Across the entries below, tally every line that holds the string "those" and reply with the number only.

################

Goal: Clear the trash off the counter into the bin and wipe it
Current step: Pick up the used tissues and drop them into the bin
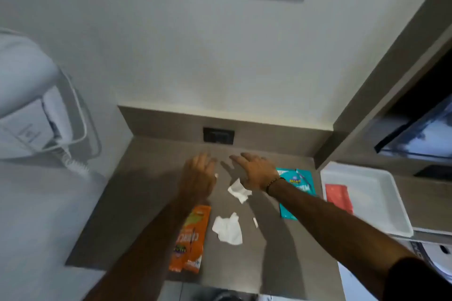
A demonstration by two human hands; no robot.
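1. Nothing looks binned yet: the orange wrapper point(189, 239), teal packet point(297, 193) and white paper scraps point(228, 227) litter the counter point(146, 190) at frame centre.
2. Left hand point(199, 176) and right hand point(256, 171) hover spread open, holding nothing.
3. I can't spot the bin; wiping remains.

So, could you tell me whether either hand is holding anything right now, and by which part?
Nothing is held: the left hand and right hand hover open above the counter.
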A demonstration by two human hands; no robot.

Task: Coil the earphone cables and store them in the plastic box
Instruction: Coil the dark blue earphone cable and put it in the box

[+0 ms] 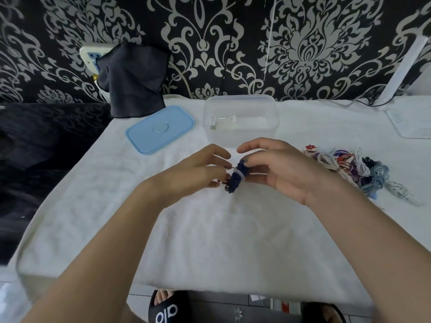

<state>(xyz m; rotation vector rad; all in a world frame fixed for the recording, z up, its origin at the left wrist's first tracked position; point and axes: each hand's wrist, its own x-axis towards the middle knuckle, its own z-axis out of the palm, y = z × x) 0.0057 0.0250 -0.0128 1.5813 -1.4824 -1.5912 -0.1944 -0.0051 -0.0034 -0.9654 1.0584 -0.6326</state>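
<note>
Head view: both hands meet above the middle of the desk (210, 241), which is covered with a white towel. The left hand (198, 171) has its fingers curled in narrowly, the fingertips pinching the near-left side of a dark blue coiled earphone cable (235, 179). The right hand (279, 169) is looser, palm turned toward the left; its thumb arches over the top while its fingers hold the bundle's far-right end. The bundle is cinched round its middle by a pale band, and its long axis runs diagonally, from near-left to far-right, raised just above the towel.

Beyond the hands stands the clear plastic box (241, 134), open, with a white cable (213, 122) lying inside at its left. The blue lid (161, 130) lies flat just left of the box. To the right of the hands, well apart from the box, sits a tangled pile of earphone cables (356, 169) in white, purple, grey and black. A dark cloth (133, 80) hangs against the patterned wall.
</note>
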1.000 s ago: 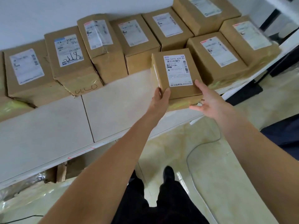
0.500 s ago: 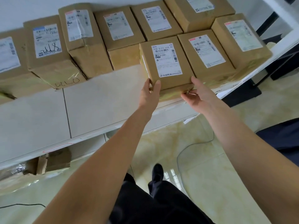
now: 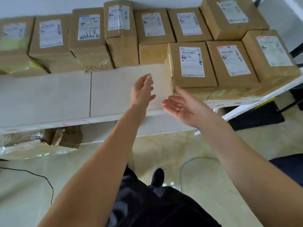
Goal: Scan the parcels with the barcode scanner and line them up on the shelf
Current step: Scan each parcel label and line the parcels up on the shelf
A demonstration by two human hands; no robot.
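Observation:
A brown cardboard parcel (image 3: 191, 66) with a white barcode label lies flat on the white shelf (image 3: 49, 95), at the left end of a front row of three parcels. Behind it several more labelled parcels (image 3: 119, 30) line the wall. My left hand (image 3: 142, 91) hovers just left of the parcel, fingers relaxed, holding nothing. My right hand (image 3: 182, 106) is palm-up just below the parcel's front edge, fingers straight, also holding nothing. No barcode scanner is in view.
The shelf's front left part is bare tile. Under the shelf lies a torn box (image 3: 67, 136) and plastic wrap (image 3: 24, 148). Cables (image 3: 47, 179) run over the glossy floor. A dark object (image 3: 255, 115) sits under the shelf's right end.
Both hands pushed the parcel back against the neighbouring one in the front row, then let go and pulled away from it.

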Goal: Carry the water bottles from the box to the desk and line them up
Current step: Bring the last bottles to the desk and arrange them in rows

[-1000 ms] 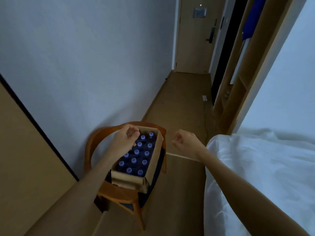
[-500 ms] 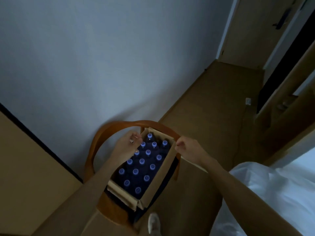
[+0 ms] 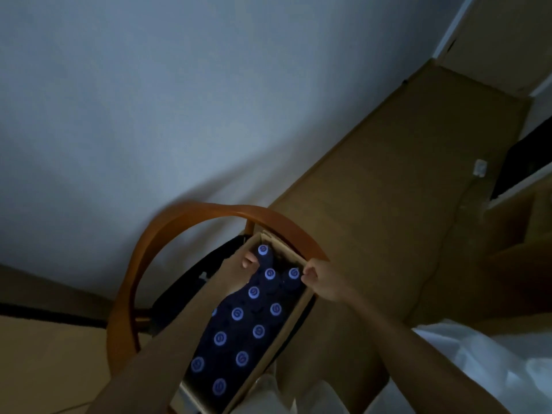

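Head view: a cardboard box (image 3: 294, 319) sits on the seat of a wooden chair (image 3: 185, 216) with a curved back rail, packed with water bottles (image 3: 239, 318) whose pale caps show in rows. The left hand (image 3: 239, 264) reaches into the far end of the box, its fingertips beside the neck of the farthest bottle (image 3: 263, 250); whether the fingers have closed around it I cannot tell, since the forearm hides most of the hand. The right hand (image 3: 321, 280) is at the box's right wall, fingers curled and pinched near the cap of another bottle (image 3: 294, 273) just by its knuckles — the grip looks narrow, but contact with the cap is not clear in the dim light.

As a judgement, the task is at its very start: the box looks almost full, no bottle has been lifted clear, and no counter with lined-up bottles is in view — carrying and lining up all remain.

Beyond the hands rises a plain wall (image 3: 179, 100); to the right of the right hand a wood-toned floor (image 3: 388, 219) runs toward a doorway. White bedding (image 3: 484, 360) lies below the right forearm.
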Motion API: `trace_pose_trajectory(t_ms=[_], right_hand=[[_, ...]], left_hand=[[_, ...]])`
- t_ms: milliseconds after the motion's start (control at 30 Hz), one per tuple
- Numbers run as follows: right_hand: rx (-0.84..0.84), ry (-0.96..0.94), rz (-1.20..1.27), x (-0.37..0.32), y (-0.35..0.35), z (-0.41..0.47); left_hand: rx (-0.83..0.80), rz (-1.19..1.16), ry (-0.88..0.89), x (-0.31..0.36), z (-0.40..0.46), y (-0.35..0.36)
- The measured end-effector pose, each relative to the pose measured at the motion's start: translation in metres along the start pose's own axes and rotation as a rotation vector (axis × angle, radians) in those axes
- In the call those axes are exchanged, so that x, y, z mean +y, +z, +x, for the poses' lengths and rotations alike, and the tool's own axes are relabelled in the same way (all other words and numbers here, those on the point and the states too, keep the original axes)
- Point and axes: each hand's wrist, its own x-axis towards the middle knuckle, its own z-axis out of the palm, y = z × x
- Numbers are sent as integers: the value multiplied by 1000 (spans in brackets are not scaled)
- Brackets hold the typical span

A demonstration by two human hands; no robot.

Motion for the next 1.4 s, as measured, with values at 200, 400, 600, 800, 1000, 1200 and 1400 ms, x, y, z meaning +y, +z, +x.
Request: trace_pose_trajectory(t_ms=[200, 400, 600, 800, 1000, 1200, 1400], right_hand=[[-165, 6, -48, 23, 14, 65], [-276, 18, -97, 38, 41, 112], [-330, 31, -187, 52, 54, 127], [-390, 56, -204, 59, 60, 137], [-397, 54, -258, 55, 64, 139], [-303, -23, -323, 40, 69, 124], [-123, -319, -414, 18, 52, 117]], left_hand=[[-110, 163, -38, -21, 54, 26], [-239, 246, -79, -39, 97, 62], [-372, 332, -181, -48, 115, 88], [-302, 281, -157, -51, 120, 92], [-55, 308, -34, -40, 102, 63], [112, 196, -52, -30, 66, 25], [323, 180, -100, -16, 15, 19]])
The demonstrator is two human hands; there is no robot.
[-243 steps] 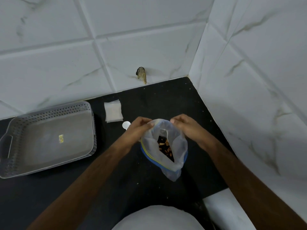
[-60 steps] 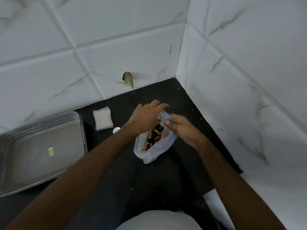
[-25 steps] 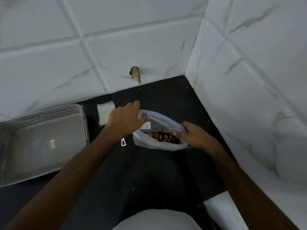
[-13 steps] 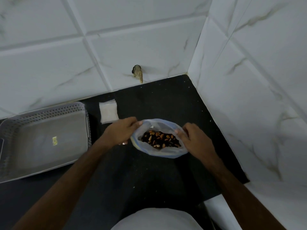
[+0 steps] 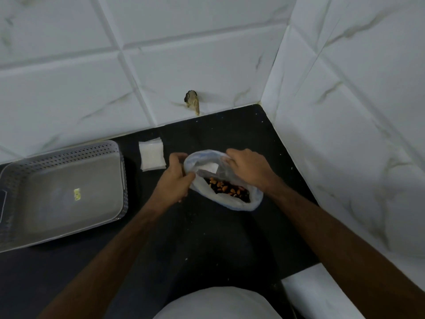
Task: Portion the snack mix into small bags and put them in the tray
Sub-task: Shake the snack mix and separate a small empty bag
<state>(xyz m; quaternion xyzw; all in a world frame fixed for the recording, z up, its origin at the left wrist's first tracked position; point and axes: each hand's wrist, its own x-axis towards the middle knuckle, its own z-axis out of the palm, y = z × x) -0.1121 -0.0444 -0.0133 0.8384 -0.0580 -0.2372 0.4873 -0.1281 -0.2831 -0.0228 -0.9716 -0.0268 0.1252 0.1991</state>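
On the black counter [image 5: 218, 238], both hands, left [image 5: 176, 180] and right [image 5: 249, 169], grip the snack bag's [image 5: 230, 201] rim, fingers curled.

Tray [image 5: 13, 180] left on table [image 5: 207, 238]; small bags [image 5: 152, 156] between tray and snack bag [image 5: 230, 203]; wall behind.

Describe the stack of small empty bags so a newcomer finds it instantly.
Start at the grey perforated tray on the black counter. Just beyond its far right corner, near the tiled wall, lies the stack of small bags: flat, square, whitish and empty, unlike the big snack mix bag.
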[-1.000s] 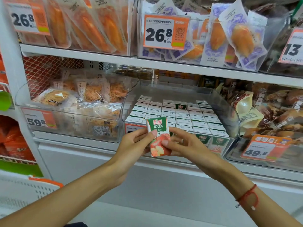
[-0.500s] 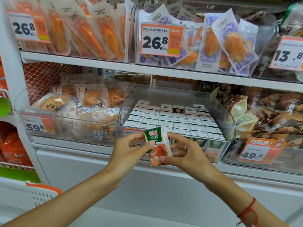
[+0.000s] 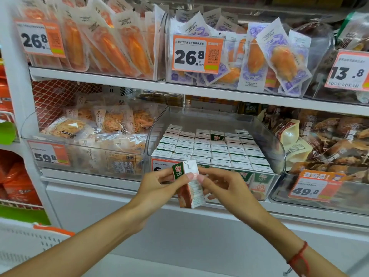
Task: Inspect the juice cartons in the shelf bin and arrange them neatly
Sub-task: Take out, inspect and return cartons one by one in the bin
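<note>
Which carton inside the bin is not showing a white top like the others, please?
The green-faced carton in the back row of the clear bin, right of centre; the packed cartons around it show white tops.

Price tag (image 3: pixel 162 164) behind the grip: lower half covered by the left hand (image 3: pixel 157 188) and the held juice carton (image 3: pixel 188 184).
Carton print: too small to read below "100%".
Front-row cartons (image 3: pixel 261 181) right of the grip: partly behind the right hand (image 3: pixel 225 188).
Forearms: cut off by the bottom edge.
</note>
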A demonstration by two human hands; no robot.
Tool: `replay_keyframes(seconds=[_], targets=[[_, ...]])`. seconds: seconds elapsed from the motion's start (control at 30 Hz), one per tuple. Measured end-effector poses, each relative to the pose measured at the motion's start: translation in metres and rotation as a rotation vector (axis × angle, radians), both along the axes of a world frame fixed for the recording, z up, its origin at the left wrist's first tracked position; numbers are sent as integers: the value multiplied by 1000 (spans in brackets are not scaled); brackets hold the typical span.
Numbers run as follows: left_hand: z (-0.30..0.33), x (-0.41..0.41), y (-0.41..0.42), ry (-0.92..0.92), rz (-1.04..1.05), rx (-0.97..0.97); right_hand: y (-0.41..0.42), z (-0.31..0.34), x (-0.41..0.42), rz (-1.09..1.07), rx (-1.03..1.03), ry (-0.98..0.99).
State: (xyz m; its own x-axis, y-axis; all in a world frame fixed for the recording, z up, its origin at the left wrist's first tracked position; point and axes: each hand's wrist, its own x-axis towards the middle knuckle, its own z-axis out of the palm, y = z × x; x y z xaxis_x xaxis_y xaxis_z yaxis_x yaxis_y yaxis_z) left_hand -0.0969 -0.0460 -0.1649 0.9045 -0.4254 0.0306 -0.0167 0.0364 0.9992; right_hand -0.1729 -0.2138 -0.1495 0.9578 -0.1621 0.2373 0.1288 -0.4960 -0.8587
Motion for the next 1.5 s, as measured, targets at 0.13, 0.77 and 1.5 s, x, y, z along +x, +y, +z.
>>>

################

▶ [Answer area]
2